By Nestor Lopez-Duran PhD
MONDAY BRIEFS: Media Watch.
FDA updates warning on use of anti-psychotic medications during pregnancy.
Today I came across a news report on Yahoo news regarding a recent FDA update to the pregnancy section of the label on anti-psychotic drugs. Specifically, the FDA indicates that infants born to mothers who take anti-psychotic drugs during the 3rd trimester are at high risk for developing withdrawal or extrapyramidal symptoms (atypical muscle and motor functioning).
The specific announcement is as follows:
[2-22-2011] The U.S. Food and Drug Administration (FDA) is informing healthcare professionals that it has updated the Pregnancy section of drug labels for the entire class of antipsychotic drugs. The new drug labels now contain more and consistent information about the potential risk for abnormal muscle movements (extrapyramidal signs or EPS) and withdrawal symptoms in newborns whose mothers were treated with these drugs during the third trimester of pregnancy.
Antipsychotic drugs are used to treat symptoms of psychiatric disorders such as schizophrenia and bipolar disorder, and have been shown to improve daily functioning in individuals with these disorders. Common brand names for antipsychotic drugs include Haldol, Clozaril, Risperdal, Zyprexa, Seroquel, Abilify, Geodon, and Invega (see List of Antipsychotic Drugs below).
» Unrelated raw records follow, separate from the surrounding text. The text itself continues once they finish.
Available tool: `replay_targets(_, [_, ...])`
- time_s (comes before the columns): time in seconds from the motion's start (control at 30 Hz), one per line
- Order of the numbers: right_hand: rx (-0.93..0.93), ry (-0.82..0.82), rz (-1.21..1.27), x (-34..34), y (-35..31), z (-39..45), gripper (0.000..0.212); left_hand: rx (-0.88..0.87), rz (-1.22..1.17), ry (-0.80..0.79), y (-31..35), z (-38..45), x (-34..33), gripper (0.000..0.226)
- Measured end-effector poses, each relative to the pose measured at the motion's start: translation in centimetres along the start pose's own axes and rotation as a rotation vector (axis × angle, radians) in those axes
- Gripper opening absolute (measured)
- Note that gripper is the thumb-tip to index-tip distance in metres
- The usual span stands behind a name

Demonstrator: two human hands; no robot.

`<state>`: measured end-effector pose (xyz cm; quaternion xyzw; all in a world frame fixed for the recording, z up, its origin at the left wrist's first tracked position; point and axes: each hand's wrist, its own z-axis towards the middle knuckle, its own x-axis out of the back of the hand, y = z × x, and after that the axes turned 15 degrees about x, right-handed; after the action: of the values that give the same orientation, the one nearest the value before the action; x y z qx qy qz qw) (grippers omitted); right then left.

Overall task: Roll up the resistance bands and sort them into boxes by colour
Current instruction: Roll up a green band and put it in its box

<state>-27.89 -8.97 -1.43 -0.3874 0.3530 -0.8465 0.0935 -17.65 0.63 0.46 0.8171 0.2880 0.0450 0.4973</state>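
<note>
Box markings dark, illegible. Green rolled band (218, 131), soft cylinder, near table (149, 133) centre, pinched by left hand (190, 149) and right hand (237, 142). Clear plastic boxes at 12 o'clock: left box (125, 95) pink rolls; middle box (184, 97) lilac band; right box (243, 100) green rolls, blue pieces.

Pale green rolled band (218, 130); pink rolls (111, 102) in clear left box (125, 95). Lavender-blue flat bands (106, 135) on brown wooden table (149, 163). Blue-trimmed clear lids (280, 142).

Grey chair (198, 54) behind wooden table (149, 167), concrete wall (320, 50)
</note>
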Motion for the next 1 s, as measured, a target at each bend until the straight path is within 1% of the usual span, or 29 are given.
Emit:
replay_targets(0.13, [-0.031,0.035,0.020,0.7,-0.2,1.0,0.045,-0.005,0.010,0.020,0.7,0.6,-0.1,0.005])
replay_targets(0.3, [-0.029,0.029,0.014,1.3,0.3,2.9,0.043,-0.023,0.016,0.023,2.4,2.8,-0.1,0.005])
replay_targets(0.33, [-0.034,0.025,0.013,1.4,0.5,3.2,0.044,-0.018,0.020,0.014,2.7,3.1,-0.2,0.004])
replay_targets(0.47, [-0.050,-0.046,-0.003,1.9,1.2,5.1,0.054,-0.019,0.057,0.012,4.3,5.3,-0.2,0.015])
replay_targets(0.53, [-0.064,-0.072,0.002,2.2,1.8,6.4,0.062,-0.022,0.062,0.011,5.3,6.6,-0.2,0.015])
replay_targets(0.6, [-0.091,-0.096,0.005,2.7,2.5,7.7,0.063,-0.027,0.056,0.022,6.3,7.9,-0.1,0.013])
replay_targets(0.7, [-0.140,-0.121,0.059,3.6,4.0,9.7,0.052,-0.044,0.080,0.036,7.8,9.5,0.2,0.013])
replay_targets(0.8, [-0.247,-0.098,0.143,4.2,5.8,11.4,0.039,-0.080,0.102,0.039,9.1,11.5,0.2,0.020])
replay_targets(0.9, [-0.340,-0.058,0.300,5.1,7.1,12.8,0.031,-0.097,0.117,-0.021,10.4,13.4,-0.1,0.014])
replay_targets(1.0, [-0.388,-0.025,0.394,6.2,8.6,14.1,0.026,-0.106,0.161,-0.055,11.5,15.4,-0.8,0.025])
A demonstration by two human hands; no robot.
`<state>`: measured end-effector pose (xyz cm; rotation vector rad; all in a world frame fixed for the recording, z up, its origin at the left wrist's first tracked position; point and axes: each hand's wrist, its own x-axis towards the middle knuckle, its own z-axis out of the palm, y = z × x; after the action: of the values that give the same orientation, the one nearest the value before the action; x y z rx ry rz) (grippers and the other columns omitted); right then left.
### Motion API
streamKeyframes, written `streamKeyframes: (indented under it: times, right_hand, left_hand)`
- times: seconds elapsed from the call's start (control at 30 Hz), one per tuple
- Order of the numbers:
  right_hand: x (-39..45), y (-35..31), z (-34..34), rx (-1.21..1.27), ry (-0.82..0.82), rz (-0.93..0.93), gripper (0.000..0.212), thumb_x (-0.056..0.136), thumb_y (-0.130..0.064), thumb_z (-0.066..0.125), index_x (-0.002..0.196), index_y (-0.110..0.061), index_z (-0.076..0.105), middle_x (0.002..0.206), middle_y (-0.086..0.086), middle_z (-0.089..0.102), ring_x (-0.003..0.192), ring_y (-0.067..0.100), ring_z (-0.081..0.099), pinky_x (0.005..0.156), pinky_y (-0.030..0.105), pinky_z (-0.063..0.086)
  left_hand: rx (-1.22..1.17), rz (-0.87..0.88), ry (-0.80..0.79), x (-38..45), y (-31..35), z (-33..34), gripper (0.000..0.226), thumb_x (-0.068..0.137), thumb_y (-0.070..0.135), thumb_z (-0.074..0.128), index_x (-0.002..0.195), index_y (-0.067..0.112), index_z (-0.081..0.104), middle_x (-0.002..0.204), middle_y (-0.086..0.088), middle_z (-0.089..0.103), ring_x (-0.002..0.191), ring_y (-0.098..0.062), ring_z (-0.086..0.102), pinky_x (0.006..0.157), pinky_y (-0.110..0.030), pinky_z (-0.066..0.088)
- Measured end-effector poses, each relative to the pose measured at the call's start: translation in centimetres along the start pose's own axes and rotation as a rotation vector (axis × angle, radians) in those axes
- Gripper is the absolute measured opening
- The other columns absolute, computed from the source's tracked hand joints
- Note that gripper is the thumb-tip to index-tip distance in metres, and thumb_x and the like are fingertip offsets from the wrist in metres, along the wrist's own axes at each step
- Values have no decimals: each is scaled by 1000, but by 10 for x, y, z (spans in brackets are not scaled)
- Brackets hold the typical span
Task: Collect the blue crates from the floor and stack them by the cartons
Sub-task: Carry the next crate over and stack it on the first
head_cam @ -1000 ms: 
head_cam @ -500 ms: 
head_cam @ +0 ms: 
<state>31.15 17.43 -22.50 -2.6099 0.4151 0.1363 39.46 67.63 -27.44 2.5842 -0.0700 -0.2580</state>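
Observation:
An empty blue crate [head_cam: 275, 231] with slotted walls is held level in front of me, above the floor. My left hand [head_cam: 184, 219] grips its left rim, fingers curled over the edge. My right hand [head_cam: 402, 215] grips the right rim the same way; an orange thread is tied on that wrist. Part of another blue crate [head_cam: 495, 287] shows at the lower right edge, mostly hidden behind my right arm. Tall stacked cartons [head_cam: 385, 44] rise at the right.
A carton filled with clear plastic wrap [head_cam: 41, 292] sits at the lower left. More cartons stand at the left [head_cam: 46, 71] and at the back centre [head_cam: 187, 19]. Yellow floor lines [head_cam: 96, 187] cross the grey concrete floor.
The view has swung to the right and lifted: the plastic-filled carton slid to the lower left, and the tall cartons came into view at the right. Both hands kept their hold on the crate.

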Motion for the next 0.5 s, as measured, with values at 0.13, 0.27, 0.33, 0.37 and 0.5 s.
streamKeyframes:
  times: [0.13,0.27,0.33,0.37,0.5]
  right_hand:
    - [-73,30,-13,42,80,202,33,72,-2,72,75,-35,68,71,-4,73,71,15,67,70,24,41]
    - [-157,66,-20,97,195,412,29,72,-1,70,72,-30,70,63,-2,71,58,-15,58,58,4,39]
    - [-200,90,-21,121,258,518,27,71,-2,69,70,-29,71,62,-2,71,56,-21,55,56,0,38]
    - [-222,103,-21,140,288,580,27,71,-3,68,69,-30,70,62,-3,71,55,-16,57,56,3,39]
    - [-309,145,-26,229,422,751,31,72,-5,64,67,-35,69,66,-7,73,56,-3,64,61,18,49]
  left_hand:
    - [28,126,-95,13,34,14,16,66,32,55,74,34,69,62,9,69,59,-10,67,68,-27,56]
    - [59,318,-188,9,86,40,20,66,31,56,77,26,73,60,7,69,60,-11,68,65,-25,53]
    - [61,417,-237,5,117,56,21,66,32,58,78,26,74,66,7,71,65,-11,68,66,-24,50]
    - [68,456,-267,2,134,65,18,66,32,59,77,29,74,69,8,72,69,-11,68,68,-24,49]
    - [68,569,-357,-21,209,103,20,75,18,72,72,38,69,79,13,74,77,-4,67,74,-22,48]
Healthcare professionals should be aware of the effects of antipsychotic medications on newborns when the medications are used during pregnancy. Patients should not stop taking these medications if they become pregnant without talking to their healthcare professional, as abruptly stopping antipsychotic medications can cause significant complications for treatment.
The symptoms of EPS and withdrawal in newborns may include agitation, abnormally increased or decreased muscle tone, tremor, sleepiness, severe difficulty breathing, and difficulty in feeding. In some newborns, the symptoms subside within hours or days and do not require specific treatment; other newborns may require longer hospital stays.
Two important things are worth noting. First, the FDA correctly warns parents AGAINST stopping the medication if they are pregnant without first talking to their physician because stopping the medication abruptly could lead to adverse side effects. In addition, it is important to discuss with your physician the overall consequences of not taking the drug (beyond just side effects) in order to better understand the possible risks and benefits. It is possible that not taking the medication could lead to consequences that may be significantly more harmful to the baby or fetus than the risk for withdrawal symptoms. This possibility is something you need to discuss with your physician. I highlight this issue because the public tends to react strongly to these type of FDA warnings to unfortunate consequences. For example, after the FDA warned that anti-depressant medications (such as Prozac) could increase the risk for suicide in some teens, the use of anti-depressants in teens dropped dramatically and the teen suicide rate actually increased significantly.
Second, this warning was based on 69 cases of possible withdrawal or extrapyramidal symptoms in newborns. In most of these cases, the mother was taking other drugs in addition to the anti-psychotic medication, which makes it difficult to determine whether the withdrawal symptoms were due to the anti-psychotic or to other drugs (such as anti-anxiety medications).
Here is the official FDA warning: http://www.fda.gov/Drugs/DrugSafety/ucm243903.htm
In sum, please do not stop taking your medication without first consulting with your physician and discussing the possible risks and benefits of taking this medication while pregnant.
DISCLAIMER: I do not receive any direct payment from the pharmaceutical industry and my research has never been funded by drug companies. I do not receive any financial compensation from any statement regarding medication use. As a psychologist, I do not prescribe medication in my practice.